Work required = All entries below must be reproduced without a single change.

(Material for this exercise begins)

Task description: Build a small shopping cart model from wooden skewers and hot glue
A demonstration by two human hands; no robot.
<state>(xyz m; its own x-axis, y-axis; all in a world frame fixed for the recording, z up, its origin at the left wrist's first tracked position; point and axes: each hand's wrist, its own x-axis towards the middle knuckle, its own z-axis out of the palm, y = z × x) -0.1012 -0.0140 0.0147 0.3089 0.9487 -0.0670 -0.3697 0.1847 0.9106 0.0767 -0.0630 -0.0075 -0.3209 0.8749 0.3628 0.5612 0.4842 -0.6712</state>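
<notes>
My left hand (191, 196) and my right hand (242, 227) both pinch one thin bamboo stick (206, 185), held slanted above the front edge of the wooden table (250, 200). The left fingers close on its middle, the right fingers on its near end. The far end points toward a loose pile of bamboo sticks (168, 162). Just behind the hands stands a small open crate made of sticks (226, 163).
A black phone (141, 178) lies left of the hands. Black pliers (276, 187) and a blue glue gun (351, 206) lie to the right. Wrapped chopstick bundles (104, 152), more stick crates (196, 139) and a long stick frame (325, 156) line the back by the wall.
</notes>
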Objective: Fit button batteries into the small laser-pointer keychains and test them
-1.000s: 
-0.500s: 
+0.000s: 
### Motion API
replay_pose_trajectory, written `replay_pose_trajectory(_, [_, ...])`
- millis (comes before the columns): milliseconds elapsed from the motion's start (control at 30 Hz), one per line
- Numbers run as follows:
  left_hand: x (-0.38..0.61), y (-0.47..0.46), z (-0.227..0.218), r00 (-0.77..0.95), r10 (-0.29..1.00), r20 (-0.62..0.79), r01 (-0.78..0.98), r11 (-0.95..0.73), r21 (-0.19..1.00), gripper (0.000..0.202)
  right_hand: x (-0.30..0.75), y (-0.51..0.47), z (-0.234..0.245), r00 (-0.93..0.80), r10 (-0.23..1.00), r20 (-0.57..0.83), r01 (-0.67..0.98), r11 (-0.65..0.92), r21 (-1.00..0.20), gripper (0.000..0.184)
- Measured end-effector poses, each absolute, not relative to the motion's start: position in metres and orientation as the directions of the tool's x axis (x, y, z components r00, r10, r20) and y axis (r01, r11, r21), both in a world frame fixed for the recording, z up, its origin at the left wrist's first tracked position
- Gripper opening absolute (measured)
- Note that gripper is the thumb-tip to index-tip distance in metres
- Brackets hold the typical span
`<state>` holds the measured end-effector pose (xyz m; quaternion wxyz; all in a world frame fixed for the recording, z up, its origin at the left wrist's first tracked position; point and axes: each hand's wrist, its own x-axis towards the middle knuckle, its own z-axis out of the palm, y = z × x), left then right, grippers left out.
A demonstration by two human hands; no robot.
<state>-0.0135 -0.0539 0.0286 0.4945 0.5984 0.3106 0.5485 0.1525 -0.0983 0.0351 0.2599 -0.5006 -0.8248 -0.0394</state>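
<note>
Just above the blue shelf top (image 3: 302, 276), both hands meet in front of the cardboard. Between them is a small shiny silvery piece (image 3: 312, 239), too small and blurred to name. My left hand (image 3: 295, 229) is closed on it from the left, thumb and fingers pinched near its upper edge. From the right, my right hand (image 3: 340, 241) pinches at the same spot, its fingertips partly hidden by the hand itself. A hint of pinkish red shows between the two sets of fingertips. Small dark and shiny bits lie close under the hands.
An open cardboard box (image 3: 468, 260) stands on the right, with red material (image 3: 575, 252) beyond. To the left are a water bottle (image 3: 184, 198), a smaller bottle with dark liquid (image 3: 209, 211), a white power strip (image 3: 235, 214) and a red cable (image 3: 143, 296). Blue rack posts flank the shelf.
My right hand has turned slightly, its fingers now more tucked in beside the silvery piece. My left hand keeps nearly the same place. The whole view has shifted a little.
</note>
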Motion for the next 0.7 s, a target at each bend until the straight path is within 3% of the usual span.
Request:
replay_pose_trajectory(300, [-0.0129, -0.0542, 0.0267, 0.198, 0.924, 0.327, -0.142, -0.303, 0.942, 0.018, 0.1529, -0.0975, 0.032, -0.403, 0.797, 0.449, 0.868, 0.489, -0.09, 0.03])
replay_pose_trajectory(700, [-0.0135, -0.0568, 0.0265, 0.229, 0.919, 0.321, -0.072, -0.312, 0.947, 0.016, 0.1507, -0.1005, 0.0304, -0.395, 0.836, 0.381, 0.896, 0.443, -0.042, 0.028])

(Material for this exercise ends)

Answer section =
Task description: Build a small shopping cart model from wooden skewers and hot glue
A demonstration by two human hands; no robot.
<state>(xyz m; its own x-axis, y-axis; all in a world frame fixed for the recording, z up, its origin at the left wrist's first tracked position; point and axes: each hand's wrist, its own x-axis towards the middle knuckle, its own z-axis out of the palm, y = z × x) -0.1012 -0.0140 0.0147 0.3089 0.9487 -0.0670 -0.3697 0.1847 0.9106 0.0767 -0.0630 -0.0075 -0.3209 0.8749 0.3628 0.5612 0.4842 -0.6712</state>
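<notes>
My left hand (191, 196) and my right hand (242, 227) both pinch one thin bamboo stick (206, 185), held slanted above the front edge of the wooden table (250, 200). The left fingers close on its middle, the right fingers on its near end. The far end points toward a loose pile of bamboo sticks (168, 162). Just behind the hands stands a small open crate made of sticks (226, 163).
A black phone (141, 178) lies left of the hands. Black pliers (276, 187) and a blue glue gun (351, 206) lie to the right. Wrapped chopstick bundles (104, 152), more stick crates (196, 139) and a long stick frame (325, 156) line the back by the wall.
</notes>
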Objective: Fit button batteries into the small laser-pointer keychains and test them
-1.000s: 
-0.500s: 
+0.000s: 
### Motion API
replay_pose_trajectory, written `replay_pose_trajectory(_, [_, ...])`
- millis (comes before the columns): milliseconds elapsed from the motion's start (control at 30 Hz), one per line
- Numbers run as follows:
  left_hand: x (-0.38..0.61), y (-0.47..0.46), z (-0.227..0.218), r00 (-0.77..0.95), r10 (-0.29..1.00), r20 (-0.62..0.79), r01 (-0.78..0.98), r11 (-0.95..0.73), r21 (-0.19..1.00), gripper (0.000..0.202)
  right_hand: x (-0.30..0.75), y (-0.51..0.47), z (-0.234..0.245), r00 (-0.93..0.80), r10 (-0.23..1.00), r20 (-0.57..0.83), r01 (-0.67..0.98), r11 (-0.65..0.92), r21 (-1.00..0.20), gripper (0.000..0.184)
- Measured end-effector poses, each absolute, not relative to the motion's start: position in metres and orientation as the directions of the tool's x axis (x, y, z components r00, r10, r20) and y axis (r01, r11, r21), both in a world frame fixed for the recording, z up, its origin at the left wrist's first tracked position
- Gripper opening absolute (measured)
- Note that gripper is the thumb-tip to index-tip distance in metres
- Brackets hold the typical span
`<state>` holds the measured end-effector pose (xyz m; quaternion wxyz; all in a world frame fixed for the recording, z up, its origin at the left wrist's first tracked position; point and axes: each hand's wrist, its own x-axis towards the middle knuckle, its own z-axis out of the palm, y = z × x), left then right, grippers left out.
A demonstration by two human hands; no robot.
<state>-0.0135 -0.0539 0.0286 0.4945 0.5984 0.3106 0.5485 0.1525 -0.0983 0.0351 0.2599 -0.5006 -0.8248 -0.0394</state>
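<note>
Just above the blue shelf top (image 3: 302, 276), both hands meet in front of the cardboard. Between them is a small shiny silvery piece (image 3: 312, 239), too small and blurred to name. My left hand (image 3: 295, 229) is closed on it from the left, thumb and fingers pinched near its upper edge. From the right, my right hand (image 3: 340, 241) pinches at the same spot, its fingertips partly hidden by the hand itself. A hint of pinkish red shows between the two sets of fingertips. Small dark and shiny bits lie close under the hands.
An open cardboard box (image 3: 468, 260) stands on the right, with red material (image 3: 575, 252) beyond. To the left are a water bottle (image 3: 184, 198), a smaller bottle with dark liquid (image 3: 209, 211), a white power strip (image 3: 235, 214) and a red cable (image 3: 143, 296). Blue rack posts flank the shelf.
My right hand has turned slightly, its fingers now more tucked in beside the silvery piece. My left hand keeps nearly the same place. The whole view has shifted a little.
</note>
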Motion for the next 0.7 s, a target at each bend until the straight path is within 3% of the usual span.
Request:
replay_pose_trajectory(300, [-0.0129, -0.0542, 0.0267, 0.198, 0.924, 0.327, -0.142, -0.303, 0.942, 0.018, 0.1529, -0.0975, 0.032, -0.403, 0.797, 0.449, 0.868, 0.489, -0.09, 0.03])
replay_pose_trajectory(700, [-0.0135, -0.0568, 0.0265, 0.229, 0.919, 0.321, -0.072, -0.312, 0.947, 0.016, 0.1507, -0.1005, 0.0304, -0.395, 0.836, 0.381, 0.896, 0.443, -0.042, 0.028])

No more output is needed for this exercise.